Nevertheless, the Gestalt approach never completely disappeared and finds new interest in the last decades. For example in ethnomusicology, where new investigations on inherent patterns of certain African music give new evidence for the Gestalt approach. But also the cognitive approach in general provides new interest for a fundamental principle of Gestalt principle, the psychoneural isomorphism.

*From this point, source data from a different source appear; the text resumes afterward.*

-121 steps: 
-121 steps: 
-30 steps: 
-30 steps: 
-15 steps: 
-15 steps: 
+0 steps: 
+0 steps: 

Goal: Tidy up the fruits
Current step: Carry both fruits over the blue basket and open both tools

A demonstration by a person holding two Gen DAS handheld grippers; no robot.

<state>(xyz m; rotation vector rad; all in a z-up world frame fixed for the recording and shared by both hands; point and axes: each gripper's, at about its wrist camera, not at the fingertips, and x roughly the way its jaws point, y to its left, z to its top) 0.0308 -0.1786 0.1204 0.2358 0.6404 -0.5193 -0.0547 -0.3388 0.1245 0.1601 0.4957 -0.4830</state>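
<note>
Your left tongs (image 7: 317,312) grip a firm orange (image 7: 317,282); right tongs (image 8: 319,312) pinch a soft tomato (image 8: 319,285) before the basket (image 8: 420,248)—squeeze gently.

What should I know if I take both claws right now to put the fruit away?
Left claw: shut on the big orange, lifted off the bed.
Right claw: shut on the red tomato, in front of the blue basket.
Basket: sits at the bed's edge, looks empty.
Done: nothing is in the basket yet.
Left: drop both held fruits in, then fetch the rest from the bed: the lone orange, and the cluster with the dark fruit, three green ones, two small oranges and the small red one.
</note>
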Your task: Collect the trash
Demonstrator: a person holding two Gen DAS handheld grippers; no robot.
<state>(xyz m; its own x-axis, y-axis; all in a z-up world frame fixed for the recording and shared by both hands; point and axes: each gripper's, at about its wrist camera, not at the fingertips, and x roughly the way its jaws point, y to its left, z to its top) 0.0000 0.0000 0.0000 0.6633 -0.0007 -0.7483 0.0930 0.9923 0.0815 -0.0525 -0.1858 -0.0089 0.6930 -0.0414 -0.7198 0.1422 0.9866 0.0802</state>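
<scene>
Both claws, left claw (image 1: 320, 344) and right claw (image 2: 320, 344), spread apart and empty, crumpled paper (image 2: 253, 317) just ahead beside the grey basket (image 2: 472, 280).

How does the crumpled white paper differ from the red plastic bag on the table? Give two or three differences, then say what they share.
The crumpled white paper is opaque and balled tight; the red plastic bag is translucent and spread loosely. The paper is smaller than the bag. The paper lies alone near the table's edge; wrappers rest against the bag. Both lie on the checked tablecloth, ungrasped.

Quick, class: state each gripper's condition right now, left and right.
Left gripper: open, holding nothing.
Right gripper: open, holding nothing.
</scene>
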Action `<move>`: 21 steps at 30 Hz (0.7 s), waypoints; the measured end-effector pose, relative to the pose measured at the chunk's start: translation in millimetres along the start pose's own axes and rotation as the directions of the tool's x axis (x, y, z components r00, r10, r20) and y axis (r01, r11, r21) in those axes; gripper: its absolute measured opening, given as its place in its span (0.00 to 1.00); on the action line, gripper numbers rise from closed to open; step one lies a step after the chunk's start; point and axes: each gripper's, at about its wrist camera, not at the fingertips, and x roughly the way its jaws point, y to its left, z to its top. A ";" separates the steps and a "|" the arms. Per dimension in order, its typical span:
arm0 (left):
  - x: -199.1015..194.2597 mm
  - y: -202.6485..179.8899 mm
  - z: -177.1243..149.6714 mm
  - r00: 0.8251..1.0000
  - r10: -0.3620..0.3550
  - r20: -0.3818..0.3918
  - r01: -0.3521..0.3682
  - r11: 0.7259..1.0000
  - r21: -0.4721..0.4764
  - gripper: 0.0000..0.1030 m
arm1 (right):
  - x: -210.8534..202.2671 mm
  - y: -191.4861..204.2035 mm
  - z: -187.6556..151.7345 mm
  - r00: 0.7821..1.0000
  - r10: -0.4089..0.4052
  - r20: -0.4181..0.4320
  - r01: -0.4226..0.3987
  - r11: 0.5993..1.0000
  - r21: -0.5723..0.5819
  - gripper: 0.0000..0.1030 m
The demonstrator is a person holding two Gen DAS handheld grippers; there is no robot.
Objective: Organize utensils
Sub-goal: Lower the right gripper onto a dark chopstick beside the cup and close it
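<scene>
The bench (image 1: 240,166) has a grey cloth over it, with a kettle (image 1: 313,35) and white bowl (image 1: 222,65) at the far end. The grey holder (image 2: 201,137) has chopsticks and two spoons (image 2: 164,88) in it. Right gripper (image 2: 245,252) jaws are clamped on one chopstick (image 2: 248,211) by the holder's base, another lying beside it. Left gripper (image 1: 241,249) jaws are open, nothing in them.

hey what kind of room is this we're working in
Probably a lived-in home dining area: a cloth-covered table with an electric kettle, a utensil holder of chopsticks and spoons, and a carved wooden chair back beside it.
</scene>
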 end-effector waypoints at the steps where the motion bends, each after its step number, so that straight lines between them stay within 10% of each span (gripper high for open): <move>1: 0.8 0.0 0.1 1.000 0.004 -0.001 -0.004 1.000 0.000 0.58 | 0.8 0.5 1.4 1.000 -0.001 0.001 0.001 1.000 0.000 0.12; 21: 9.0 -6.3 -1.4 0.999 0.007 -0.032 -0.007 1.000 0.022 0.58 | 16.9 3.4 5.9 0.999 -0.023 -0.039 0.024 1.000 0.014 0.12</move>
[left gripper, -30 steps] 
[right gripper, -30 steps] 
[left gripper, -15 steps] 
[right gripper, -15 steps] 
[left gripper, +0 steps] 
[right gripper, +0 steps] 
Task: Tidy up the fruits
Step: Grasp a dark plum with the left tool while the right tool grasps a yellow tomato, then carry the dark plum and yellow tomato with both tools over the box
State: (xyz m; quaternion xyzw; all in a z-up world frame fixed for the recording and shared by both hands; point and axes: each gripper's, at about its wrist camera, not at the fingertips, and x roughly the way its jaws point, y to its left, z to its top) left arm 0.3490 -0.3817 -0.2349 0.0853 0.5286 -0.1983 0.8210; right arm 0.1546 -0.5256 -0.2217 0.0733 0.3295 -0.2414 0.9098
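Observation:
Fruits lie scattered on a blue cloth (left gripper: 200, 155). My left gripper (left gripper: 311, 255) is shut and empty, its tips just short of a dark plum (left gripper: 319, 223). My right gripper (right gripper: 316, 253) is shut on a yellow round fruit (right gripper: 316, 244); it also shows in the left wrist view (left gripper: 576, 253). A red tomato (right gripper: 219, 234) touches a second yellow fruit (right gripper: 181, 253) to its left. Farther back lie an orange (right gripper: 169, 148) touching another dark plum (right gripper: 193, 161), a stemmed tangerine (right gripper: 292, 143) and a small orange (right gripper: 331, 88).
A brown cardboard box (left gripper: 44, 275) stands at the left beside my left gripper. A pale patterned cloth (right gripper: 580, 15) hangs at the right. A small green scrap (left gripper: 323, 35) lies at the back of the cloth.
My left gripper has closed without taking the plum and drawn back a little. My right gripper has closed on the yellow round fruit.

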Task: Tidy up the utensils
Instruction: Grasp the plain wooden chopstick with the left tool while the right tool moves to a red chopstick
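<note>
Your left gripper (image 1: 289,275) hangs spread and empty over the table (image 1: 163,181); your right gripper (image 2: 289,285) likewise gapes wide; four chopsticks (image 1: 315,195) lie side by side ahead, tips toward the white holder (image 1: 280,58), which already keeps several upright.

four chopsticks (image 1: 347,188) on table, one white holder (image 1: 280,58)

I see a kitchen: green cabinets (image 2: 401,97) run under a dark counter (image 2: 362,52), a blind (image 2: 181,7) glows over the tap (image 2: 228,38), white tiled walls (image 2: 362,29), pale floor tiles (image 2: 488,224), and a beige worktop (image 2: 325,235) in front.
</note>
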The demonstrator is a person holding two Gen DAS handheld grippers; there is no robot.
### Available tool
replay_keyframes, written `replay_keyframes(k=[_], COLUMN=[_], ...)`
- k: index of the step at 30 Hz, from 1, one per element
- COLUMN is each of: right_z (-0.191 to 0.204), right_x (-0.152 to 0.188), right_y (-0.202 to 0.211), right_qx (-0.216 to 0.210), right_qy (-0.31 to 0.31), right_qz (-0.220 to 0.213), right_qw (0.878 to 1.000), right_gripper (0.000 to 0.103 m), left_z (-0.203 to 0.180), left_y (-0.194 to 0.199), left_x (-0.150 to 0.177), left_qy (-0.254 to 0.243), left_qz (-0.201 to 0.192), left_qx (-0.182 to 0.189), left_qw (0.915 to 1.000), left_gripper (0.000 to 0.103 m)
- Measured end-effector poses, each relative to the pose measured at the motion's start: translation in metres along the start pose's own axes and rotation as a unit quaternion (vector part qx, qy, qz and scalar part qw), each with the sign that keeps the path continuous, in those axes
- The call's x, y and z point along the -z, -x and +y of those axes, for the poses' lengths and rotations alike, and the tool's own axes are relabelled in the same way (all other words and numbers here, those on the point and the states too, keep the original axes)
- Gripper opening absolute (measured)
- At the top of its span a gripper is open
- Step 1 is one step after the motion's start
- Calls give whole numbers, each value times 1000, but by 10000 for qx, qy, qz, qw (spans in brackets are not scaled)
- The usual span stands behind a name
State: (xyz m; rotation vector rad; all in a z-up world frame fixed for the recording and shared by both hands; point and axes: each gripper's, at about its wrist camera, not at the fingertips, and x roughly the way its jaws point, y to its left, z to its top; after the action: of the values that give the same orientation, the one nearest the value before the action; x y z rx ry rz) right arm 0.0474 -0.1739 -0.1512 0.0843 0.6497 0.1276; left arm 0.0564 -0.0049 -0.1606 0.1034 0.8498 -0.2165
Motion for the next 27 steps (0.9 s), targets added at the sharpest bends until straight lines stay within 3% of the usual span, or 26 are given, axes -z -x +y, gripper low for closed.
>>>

Of great historical interest is also the work of Curt Sachs (1881 – 1959) on the structure of medieval and primitive music. He shows that western civilization has misinterpreted the structure of this music for a long time - guided by prejudices, for examples that the church modes were an adequate framework for all medieval music. This was caused by the fact that in investigating medieval music, music historians for a long time only used information obtained from ecclesiastic sources. The rest of the article deals with Sachs' results on this issue. The main result on the structure of medieval music and also primitive music from many areas of the world is that this music is organized in chains of thirds.
Examples
Examples can also be found in Gregorian chant. In chains consisting of two thirds, a minor third is followed by a major third and vice versa. The vast majority of medieval melodies is structured in triple thirds. This discovery solves for example the problem that many melodies only fit vaguely the church modes (as for example recognized by Heinrich Besseler.) All triple-third melodies form two overlapping perfect fifths, resulting from the alternating minor and major thirds. Most such melodies have the chain structure DFAC, next in number is CEGB. But also quadruple chains are often found in secular and ecclesiastic medieval music as well as for example in (north American ) Indian music and in east African music.
Other examples of structural parallels in medieval music and primitive music such rhythmic structures or polyphony can be given.
Another evidence for this theory of chains of thirds is given by the system of music notation used today. It was introduced in the 11th century by Guido d'Arezzo (with four instead of five lines). This system has from today's point of view the drawback that two notes which differ by an octave are not both on a line or both in the space between two lines. But this system favors the notation of chains of thirds.
Finally, the seventh – important in triple-chains as well as in quadruple chains - yielded the octave. This development, as well as the development of harmony in Europe was favored by the fact that European music was and is mainly focused on instrumental music – not on singing. (Singing also takes place, but rather in singing of words or even poetry than in expressing emotions in vocal singing.) Now, instrumental music forces a more precise tuning than singing, and this in turn forces the developments just described.